Task details:
From the listing below, return every line with the string "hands" in it.

:::::

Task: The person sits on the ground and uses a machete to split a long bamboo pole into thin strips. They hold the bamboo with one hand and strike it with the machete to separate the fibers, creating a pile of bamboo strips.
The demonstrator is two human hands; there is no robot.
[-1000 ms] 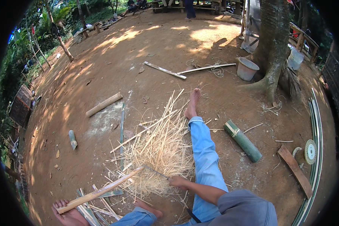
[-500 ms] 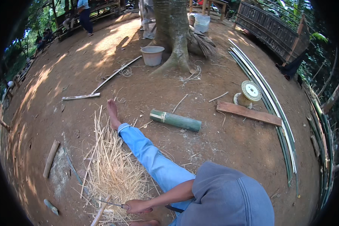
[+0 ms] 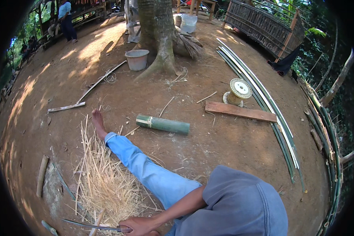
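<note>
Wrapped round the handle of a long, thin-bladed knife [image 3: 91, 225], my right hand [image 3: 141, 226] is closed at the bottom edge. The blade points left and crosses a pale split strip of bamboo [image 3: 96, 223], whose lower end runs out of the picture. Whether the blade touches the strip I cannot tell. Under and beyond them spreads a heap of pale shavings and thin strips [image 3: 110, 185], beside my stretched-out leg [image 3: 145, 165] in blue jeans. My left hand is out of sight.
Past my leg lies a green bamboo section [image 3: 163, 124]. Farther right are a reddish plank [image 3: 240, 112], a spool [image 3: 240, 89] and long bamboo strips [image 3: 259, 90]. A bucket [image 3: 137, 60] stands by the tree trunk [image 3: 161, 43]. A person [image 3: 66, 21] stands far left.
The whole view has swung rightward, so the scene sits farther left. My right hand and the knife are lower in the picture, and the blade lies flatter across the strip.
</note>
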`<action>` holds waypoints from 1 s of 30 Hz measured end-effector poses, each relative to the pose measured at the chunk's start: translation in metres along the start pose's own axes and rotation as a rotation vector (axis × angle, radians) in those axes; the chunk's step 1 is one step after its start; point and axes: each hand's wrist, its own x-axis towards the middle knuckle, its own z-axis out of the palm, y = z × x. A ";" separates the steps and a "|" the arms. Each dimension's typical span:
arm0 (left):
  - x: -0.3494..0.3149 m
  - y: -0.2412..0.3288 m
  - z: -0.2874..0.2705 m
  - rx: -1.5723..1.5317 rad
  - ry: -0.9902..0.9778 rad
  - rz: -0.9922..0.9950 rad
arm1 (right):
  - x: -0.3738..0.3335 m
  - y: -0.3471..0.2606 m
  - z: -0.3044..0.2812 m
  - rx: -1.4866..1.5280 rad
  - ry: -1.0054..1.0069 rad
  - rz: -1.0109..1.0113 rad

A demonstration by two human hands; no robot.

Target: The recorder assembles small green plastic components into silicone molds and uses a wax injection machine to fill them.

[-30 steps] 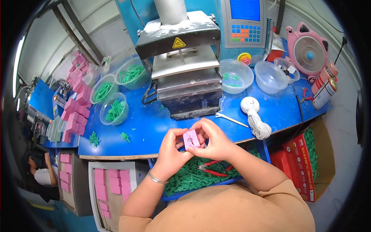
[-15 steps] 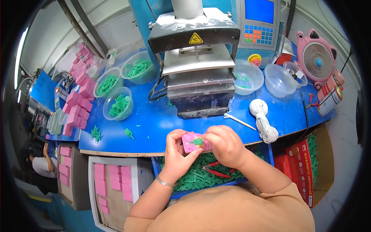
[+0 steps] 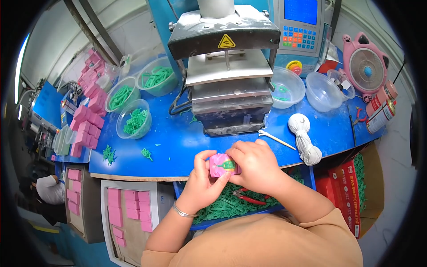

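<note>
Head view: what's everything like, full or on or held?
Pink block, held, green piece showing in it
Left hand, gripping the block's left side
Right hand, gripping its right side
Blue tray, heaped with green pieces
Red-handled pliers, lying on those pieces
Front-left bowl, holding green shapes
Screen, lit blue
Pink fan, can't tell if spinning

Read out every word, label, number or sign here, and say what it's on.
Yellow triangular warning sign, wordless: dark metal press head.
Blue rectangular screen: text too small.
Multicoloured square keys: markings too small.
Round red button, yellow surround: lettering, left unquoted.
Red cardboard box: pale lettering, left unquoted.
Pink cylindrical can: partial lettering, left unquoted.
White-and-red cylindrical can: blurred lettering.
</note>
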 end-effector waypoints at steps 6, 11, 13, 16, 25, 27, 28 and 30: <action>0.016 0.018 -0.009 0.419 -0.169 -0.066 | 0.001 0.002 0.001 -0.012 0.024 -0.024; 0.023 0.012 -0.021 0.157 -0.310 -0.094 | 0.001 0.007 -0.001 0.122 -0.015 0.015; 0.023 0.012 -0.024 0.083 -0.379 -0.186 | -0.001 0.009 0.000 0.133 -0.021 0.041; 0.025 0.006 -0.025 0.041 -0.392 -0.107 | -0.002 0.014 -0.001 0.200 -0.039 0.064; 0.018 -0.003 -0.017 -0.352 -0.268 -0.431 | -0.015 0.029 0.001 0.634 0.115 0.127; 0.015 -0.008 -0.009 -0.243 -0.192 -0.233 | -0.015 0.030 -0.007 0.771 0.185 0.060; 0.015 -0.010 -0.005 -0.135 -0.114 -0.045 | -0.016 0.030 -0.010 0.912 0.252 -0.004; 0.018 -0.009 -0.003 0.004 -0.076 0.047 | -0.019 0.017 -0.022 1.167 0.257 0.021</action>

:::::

The completed task:
The demonstrator is two human hands; there is no robot.
A demonstration by two human hands; no robot.

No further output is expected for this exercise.